> _Exercise objective_: When you reach the line containing "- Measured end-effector" in the entries below, start writing out each line exactly, and stop after the line containing "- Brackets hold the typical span".

> _Provided records_:

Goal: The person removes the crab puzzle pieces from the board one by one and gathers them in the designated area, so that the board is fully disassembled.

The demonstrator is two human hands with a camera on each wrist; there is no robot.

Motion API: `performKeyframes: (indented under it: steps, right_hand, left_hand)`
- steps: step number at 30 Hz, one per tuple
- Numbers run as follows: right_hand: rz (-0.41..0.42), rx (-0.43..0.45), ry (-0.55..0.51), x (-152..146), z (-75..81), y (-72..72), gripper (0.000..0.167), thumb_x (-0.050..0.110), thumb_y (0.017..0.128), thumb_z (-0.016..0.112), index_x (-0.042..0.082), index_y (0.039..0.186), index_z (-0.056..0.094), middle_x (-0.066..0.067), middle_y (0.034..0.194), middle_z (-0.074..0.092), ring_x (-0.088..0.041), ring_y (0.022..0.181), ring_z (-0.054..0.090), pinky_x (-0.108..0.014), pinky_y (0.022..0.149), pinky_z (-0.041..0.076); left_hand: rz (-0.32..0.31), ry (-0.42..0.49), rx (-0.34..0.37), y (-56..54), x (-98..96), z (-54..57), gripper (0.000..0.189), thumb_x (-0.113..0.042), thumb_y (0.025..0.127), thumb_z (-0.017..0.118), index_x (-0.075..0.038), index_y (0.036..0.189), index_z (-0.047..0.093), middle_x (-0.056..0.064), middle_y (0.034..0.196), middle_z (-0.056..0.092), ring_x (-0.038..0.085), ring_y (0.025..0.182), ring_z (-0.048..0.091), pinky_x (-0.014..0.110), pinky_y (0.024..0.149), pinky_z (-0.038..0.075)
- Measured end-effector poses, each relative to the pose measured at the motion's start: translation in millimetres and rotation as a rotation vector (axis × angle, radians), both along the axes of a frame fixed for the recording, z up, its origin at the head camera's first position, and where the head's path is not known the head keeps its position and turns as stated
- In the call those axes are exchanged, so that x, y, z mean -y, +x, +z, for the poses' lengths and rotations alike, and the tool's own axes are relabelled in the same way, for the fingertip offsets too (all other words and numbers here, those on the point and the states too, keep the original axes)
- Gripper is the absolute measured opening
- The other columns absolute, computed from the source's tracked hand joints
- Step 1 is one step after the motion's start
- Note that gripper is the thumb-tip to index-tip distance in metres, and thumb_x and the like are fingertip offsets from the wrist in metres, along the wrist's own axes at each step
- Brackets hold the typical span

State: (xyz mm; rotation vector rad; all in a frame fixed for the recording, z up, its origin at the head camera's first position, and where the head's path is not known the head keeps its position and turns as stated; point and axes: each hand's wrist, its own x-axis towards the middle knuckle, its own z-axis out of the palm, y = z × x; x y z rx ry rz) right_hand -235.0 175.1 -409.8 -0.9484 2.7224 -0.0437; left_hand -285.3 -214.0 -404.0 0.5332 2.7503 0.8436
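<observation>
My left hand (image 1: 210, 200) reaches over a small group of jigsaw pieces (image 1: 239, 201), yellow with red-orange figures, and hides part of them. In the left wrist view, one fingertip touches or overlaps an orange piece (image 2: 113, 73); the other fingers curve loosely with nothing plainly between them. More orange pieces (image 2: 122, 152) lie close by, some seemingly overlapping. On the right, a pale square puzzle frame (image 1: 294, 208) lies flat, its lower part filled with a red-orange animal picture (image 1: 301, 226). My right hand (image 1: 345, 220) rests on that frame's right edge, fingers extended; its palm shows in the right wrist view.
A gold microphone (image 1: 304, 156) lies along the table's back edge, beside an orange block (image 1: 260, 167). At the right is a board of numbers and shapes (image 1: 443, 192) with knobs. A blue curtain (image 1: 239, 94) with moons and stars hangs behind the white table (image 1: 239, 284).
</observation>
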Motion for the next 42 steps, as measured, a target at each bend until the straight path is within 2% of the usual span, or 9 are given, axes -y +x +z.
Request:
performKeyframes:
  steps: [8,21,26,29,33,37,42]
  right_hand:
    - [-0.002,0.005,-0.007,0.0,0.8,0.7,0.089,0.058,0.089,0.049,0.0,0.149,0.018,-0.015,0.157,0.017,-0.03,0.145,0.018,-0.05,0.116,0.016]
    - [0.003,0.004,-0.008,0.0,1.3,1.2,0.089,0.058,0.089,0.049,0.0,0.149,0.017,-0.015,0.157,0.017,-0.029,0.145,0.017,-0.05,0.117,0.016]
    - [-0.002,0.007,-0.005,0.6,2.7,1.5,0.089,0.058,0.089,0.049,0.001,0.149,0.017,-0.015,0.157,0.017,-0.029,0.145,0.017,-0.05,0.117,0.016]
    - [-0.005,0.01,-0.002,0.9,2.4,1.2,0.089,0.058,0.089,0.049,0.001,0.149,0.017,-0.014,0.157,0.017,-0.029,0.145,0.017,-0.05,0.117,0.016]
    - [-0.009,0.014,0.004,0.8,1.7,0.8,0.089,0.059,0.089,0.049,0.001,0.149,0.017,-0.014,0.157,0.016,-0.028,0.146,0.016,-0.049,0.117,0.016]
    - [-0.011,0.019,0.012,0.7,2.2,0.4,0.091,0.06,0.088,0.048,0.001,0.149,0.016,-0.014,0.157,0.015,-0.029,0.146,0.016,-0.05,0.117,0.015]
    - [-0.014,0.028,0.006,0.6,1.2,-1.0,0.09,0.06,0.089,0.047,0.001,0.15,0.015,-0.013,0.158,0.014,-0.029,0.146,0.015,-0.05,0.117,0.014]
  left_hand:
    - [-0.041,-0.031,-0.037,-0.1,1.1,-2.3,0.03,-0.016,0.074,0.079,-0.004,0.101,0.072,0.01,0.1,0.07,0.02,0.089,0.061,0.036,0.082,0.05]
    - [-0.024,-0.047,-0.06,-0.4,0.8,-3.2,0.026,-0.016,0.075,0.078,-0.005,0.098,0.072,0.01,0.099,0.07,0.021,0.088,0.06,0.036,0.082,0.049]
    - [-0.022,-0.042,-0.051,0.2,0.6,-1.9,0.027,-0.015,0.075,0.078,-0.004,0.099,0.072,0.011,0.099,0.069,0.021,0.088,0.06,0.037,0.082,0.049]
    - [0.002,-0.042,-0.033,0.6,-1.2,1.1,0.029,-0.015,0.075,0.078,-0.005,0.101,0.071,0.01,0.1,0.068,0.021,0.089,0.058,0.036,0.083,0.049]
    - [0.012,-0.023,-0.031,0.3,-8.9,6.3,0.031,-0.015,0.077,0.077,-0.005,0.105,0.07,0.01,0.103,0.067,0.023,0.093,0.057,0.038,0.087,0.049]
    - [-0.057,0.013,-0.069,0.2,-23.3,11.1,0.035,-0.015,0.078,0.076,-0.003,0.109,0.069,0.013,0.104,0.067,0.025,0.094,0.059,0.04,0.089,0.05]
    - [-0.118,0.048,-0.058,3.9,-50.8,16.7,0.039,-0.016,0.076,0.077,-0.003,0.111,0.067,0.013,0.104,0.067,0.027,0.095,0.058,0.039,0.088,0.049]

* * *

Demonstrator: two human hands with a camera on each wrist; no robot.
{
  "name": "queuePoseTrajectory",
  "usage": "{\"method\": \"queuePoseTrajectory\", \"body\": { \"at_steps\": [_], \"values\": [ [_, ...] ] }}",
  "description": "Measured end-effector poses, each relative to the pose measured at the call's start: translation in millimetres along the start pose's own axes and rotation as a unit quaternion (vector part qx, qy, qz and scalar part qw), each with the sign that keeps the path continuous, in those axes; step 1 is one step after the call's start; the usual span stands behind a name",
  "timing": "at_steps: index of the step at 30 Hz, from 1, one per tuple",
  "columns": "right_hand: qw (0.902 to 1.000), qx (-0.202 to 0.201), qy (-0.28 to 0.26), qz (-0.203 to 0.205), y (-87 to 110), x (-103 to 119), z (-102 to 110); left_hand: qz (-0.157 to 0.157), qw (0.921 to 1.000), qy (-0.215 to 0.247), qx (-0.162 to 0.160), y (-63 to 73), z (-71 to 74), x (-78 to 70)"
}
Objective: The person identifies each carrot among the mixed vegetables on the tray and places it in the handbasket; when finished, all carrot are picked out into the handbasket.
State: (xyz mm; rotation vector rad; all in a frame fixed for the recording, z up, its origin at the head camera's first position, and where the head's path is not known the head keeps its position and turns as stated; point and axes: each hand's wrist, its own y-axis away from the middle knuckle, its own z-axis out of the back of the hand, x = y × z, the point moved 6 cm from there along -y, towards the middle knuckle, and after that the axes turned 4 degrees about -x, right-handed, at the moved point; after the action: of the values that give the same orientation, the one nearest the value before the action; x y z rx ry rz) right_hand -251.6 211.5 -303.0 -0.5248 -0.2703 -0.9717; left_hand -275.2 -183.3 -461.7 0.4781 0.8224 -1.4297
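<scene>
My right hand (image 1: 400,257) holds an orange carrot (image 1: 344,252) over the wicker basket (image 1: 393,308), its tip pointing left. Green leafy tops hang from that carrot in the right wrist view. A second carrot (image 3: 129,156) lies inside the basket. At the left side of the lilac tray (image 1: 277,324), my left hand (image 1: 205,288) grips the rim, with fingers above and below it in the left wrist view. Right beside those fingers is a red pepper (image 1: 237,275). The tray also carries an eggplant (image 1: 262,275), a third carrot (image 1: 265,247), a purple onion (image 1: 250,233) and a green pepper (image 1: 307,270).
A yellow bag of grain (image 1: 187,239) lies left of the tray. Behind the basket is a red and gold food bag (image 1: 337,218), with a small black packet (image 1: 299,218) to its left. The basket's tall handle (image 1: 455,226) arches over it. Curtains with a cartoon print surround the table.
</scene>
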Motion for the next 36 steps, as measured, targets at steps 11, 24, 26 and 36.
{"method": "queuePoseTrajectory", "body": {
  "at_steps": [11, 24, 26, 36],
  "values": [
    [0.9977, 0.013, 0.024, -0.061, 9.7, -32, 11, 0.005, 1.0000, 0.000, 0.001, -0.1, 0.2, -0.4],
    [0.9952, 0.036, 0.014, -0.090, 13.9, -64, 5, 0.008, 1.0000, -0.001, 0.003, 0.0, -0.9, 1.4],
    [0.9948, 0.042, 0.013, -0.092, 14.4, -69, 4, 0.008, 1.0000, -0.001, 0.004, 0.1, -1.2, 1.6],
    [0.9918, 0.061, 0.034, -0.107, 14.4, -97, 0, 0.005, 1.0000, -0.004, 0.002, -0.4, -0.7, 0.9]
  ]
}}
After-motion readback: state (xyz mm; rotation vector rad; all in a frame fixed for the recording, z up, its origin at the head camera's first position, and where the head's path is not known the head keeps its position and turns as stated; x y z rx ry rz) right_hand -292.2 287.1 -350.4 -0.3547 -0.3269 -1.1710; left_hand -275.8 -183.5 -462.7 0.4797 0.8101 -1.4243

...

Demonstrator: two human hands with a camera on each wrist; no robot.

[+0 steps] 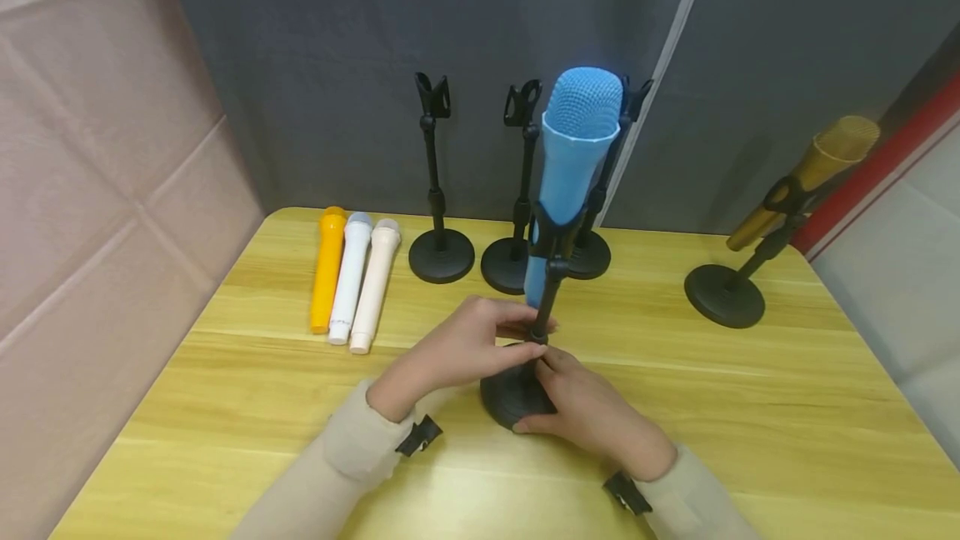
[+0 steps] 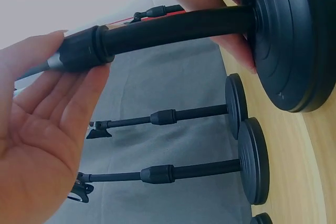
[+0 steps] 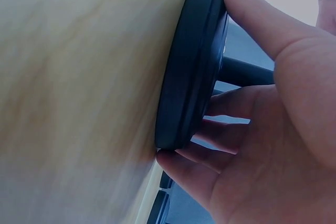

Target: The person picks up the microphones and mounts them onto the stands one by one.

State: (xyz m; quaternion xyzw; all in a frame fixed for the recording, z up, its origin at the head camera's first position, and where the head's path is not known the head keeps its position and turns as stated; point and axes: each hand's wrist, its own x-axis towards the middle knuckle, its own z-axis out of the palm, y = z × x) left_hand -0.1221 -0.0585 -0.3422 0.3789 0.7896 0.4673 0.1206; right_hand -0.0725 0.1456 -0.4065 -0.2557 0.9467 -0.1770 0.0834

> _Answer area_:
- Measured end-effector poses, each relative to the pose measured at the motion's start: translation in millimetres and rotation as a rotation vector (axis × angle, radians), both along the axes of a frame fixed for the recording, z up, its origin at the head camera's first position, and where the head's path is not known the head keeps its position and turns as stated
- In the call those axes are exchanged, so that x, y, z mean -y, +x, +z, for the poses' lengths and rotations alike, and the tool's own axes are relabelled in the same way, for the fingertip offsets too (all other words and numbers here, those on the point and the states too, keep the original axes)
- Gripper is the absolute measured opening
- The other columns absolute, computed from the source's tracked hand joints
- Step 1 is one step after the motion's start
- Note that gripper is the thumb-tip to index-tip distance in metres, and thumb_x and the like are fingertip offsets from the wrist in metres, along the wrist's own axes at each step
- Brackets hold the typical span

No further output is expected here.